Нас заметили. Посыпались приглашения к столу, и вот мы — тоже гости. Немного не ко времени это торжество, но никак нельзя отказать настойчивому гостеприимству молодых. Правду говоря, молодые не так уж и молоды. Обоим за тридцать. За столом мы видим плоды увлечений их юности: мальчика и девочку школьного возраста. Здесь, в Полинезии, многие пары живут на основе взаимной договоренности. Миссионеры отлично это знают и охотнее всего венчают многодетные пары, союз которых обещает стать прочным.
Выпиваю глоток вина, пробую угощение. Жареный молоденький поросенок, жареные куры, рыба, маниока, плоды хлебного дерева, бананы и другие фрукты — вот меню великолепного пира. Мысль об экономии настолько чужда островитянам, что понятие «скупость» обозначается у них ругательным словом. Большую часть блюд приготовил сам хозяин дома. Мясо поджарил на раскаленных камнях в земляной печи. Полинезийская печь, те улу, сохранилась без изменений с древних времен.
— Откуда вы приехали к нам? — спрашивает меня копна черных волос.
— Из Польши, — даю я краткий ответ.
Соседка бормочет что-то невнятное. Раз уж ты не из Папеэте, то либо из Парижа, либо с Марса, а потому не достоин ни малейшего внимания.

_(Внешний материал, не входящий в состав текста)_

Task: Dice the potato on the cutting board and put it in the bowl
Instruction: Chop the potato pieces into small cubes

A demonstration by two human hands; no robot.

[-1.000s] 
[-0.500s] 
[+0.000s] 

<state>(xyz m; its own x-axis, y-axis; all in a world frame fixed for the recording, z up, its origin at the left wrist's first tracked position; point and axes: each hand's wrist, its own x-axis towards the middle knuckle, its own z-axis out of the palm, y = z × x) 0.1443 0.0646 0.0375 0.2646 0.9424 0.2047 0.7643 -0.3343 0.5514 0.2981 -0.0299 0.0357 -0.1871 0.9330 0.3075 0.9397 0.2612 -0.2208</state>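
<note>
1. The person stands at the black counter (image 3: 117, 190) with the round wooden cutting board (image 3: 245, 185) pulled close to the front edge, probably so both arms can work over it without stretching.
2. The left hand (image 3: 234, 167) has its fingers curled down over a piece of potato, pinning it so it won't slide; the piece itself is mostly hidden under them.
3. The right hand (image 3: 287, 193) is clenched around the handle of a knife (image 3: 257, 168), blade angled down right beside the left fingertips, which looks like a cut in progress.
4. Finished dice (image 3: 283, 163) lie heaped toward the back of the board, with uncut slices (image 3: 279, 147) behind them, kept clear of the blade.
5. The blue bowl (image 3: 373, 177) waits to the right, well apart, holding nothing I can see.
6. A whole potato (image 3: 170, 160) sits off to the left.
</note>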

— Маурууру, — благодарю я и первым поднимаюсь из-за стола, надо поторапливаться. Рани тоже вскакивает.
Мы направляемся к горе, наши животы переполнены. Вслед нам раздается звонкий, переливчатый смех. Взбираемся по узкой тропинке, едва различимой в темном туннеле зелени. Преобладают стройные пальмы, но есть и разные виды акации, и даже кое-где бамбук устремляет в небо золотистые стрелы своих стволов, символов неистребимой жизненной силы растительного мира. Изредка попадаются бананы — раскидистые широколистные растения. Наступает пора цветения, и то тут, то там виднеется большой лиловый цветок, венчающий гигантский букет из листвы этого нежного создания природы. Смешанный аромат множества растений заглушается запахом земли. От коричневой почвы исходит тепло, повсюду в порхающем полете кружатся громадные черные бабочки с фиолетовыми пятнами на крыльях. Крутая гора и искрящийся океан — фон для ежеминутно меняющихся картин. Довольно кусочка пальмового листа и блистающей под лучами солнца воды, довольно тучки над серой скалой, чтобы насытить взор в этом многоцветном сверкающем калейдоскопе чудес природы.